Reputation: 21
Tech info : Cassandra version : 3.11.4. 2 datacenter, 54 nodes each, with 2 To on disk. RF : 3 for all keyspaces.
Hello, everyone,
I need some help on a puzzling repair issue on a Cassandra cluster, which seems common but that I don't understand :
each weekend, we repair one DC (alternatively) with a distributed "nodetool repair" command sent via SSH to each of the 54 nodes, simultaneously. There are no options for "nodetool repair" which, if we are right, should translate to "-inc -par" in Cassandra V3. We were advised not to use "-pr" with incrementals.
repairs hang. "Nodetool tpstats" shows 1 active and thousands of pending threads for repair sessions. Nothing moves : no streams with "nodetool netstats" , no validation compactions in "nodetool compactionstats".
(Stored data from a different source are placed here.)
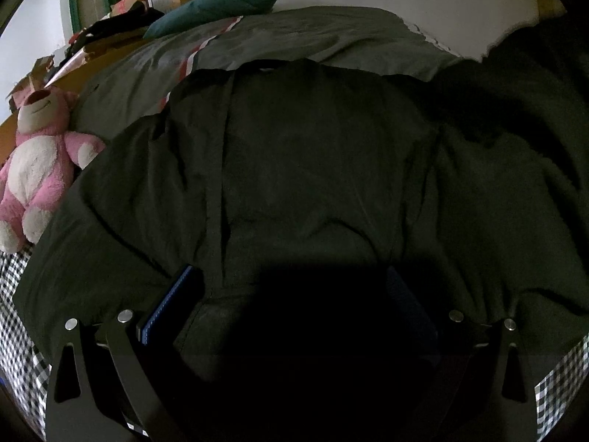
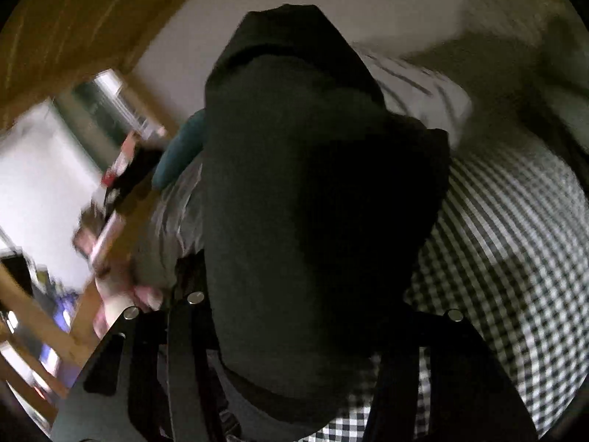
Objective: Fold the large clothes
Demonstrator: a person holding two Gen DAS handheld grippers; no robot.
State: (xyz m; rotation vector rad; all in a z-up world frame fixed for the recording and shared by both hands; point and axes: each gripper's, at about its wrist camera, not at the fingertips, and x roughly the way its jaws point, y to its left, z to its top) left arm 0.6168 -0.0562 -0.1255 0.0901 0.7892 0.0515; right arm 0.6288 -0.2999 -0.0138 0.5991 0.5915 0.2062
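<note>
Dark fabric is filling the near part of the left wrist view, where the left gripper [image 1: 294, 294] is sitting low over the dark green jacket [image 1: 294, 154]. Its blue-padded fingers [image 1: 173, 304] are standing wide apart, spread on either side of the cloth's near hem, which is bunching up between them without being pinched. The jacket is lying spread across the checkered bedsheet [image 1: 22, 331], with its collar pointing toward the far side. Beyond it a grey blanket [image 1: 294, 40] is lying, and a teal pillow [image 1: 217, 7] is resting at the far left against the wall. A pink plush bear [image 1: 36, 162] is sitting at the left edge of the bed, just beside the jacket's sleeve.

Black cloth is also crowding the right wrist view, which is heavily blurred. A fold of the jacket [image 2: 305, 202] is hanging up in front of the lens and covering the right gripper [image 2: 316, 331]; the fingers are hiding behind it, so the jaws are probably pinching the cloth, but I cannot tell for certain. To the right the checkered bedsheet [image 2: 515, 250] is showing below the raised fold, and the teal pillow [image 2: 180, 154] is peeking out on the left beside it.
</note>
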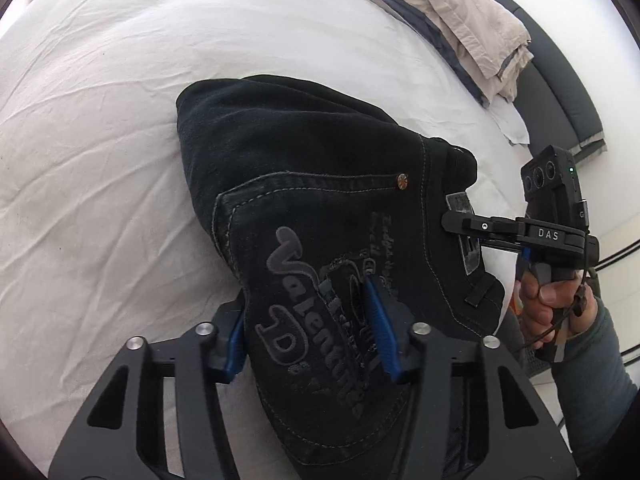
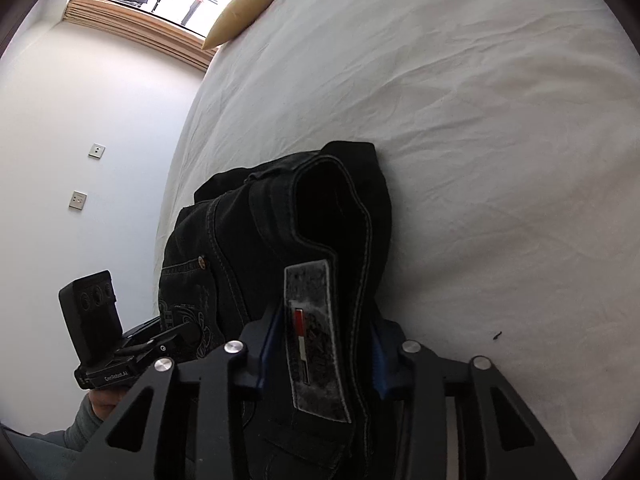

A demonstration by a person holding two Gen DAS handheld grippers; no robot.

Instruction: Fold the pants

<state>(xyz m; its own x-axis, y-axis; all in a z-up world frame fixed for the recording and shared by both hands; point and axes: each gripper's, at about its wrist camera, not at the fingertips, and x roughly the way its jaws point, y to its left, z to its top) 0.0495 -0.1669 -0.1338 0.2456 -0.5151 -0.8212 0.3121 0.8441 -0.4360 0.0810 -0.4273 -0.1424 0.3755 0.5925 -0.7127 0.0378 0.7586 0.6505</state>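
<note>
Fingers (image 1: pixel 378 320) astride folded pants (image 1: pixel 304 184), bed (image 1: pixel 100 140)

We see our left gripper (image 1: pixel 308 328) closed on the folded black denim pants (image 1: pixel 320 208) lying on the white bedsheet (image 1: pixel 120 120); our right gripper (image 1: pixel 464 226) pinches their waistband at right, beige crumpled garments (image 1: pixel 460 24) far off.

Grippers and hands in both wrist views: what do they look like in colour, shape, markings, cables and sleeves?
Both grippers, left gripper and right gripper, are matte black with cut-out linkage arms, silver pivot bolts and blue finger pads. The right gripper's side bar reads "DAS"; a boxy black camera with a green light sits on top, and a thin dark cable hangs beside the right hand. Both sleeves are grey-blue.
</note>
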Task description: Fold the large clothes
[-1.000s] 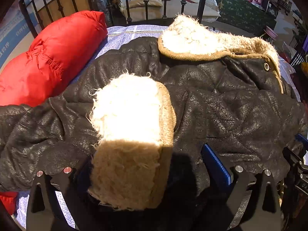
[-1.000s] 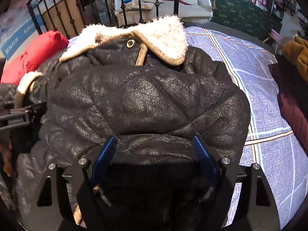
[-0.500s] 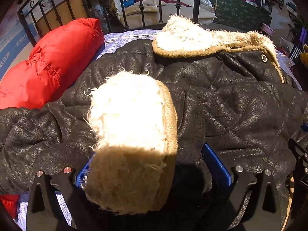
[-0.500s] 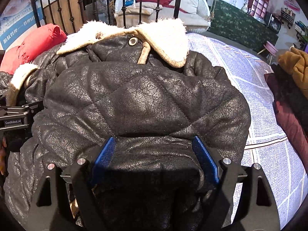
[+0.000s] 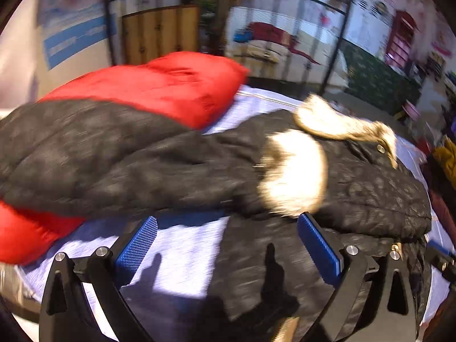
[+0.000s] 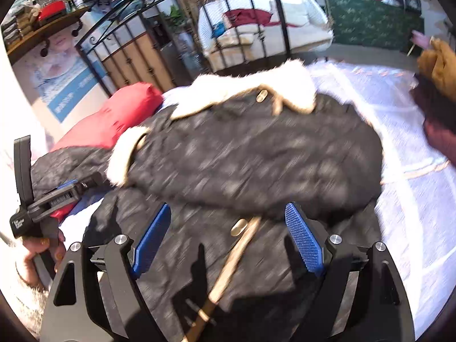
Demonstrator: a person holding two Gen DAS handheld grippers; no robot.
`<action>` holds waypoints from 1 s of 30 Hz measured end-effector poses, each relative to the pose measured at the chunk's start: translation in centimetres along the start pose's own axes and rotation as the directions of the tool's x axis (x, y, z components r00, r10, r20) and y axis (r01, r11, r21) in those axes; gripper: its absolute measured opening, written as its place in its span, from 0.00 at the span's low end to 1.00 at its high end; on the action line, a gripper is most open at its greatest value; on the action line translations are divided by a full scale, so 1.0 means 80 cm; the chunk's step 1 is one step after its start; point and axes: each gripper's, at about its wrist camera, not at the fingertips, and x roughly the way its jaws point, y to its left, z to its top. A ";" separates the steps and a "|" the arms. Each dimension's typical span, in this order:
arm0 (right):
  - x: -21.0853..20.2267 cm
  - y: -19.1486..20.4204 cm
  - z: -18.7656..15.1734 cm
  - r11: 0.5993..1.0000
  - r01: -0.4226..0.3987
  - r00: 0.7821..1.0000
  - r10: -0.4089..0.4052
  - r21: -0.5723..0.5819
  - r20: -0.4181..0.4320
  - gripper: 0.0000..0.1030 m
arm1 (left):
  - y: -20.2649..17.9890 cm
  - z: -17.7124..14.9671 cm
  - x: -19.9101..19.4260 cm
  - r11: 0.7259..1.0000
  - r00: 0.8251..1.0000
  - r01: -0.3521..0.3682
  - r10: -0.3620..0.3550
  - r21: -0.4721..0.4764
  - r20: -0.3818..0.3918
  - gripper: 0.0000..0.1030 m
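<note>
A black quilted jacket (image 6: 256,154) with a cream fleece collar (image 6: 250,85) lies on the bed, its sides folded in over the front. One sleeve lies across it, ending in a fleece cuff (image 5: 293,171). My left gripper (image 5: 228,245) is open above the jacket's near edge and the sheet, holding nothing. My right gripper (image 6: 228,239) is also open, over the jacket's lower part with its tan drawstring (image 6: 228,268); the pads touch no cloth. In the right wrist view the left gripper (image 6: 65,191) shows at the left edge, held by a hand (image 6: 37,250).
A red puffer jacket (image 5: 159,85) lies along the bed's left side, partly under the black sleeve. The lavender checked sheet (image 6: 404,199) shows to the right. Dark red and mustard clothes (image 6: 439,108) lie at the right edge. A black iron bed frame (image 6: 273,14) stands behind.
Both grippers have pulled back and upward from the jacket. The left one let go of the fleece cuff, which now lies on the jacket. The right one released the folded side.
</note>
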 end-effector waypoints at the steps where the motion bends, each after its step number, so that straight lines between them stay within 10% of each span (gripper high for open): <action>1: 0.003 0.007 -0.009 1.000 -0.025 1.000 0.025 -0.005 -0.016 0.80 | 0.026 -0.003 -0.006 0.999 0.999 -0.032 0.033 -0.042 0.006 0.94; 10: -0.003 0.044 -0.032 0.996 -0.025 1.000 0.026 -0.080 0.003 0.80 | 0.232 0.023 -0.071 0.877 0.955 -0.233 0.287 -0.420 0.071 0.94; 16: -0.013 0.037 -0.031 0.996 0.000 1.000 0.003 -0.086 0.024 0.80 | 0.299 0.039 -0.062 0.828 0.966 -0.172 0.248 -0.533 0.074 0.87; 24: -0.018 0.013 -0.040 0.998 0.040 0.999 -0.039 -0.051 0.023 0.80 | 0.273 0.069 -0.061 0.872 0.954 -0.205 0.280 -0.445 0.109 0.32; 30: -0.025 -0.004 -0.039 0.999 0.048 0.998 -0.047 -0.025 0.038 0.80 | 0.204 0.098 -0.107 0.936 0.946 -0.100 0.194 -0.336 0.258 0.22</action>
we checked that there were no previous repairs running and restarted the whole cluster.
Error logs shows only vague warnings like this :
[2021-12-20 23:07:14,358] Repair session 62e5fee1-6179-11ec-9687-81fe085aa34b for range [(3995347772210991689,4008580965241951449]] failed with error [repair #62e5fee1-6179-11ec-9687-81fe085aa34b on keyspace1/cf1, [(3995347772210991689,4008580965241951449]]] Validation failed in /xx.xx.xxx.52 (progress: 18%)
when investigating "xx.xx.xxx.52", we found nothing except, sometimes, a "Cannot start multiple repair sessions over the same sstables" message.
Rolling restarting the cluster frees the hanging threads.
A manual "nodetool repair" works fine.
Two "nodetool repairs" on adjacent nodes hang with the same stucked threads.
The "Reaper" (http://cassandra-reaper.io/) tool will eventually be used but not anytime soon.
Our job works fine with Cassandra V2 so it might be an incremental issue.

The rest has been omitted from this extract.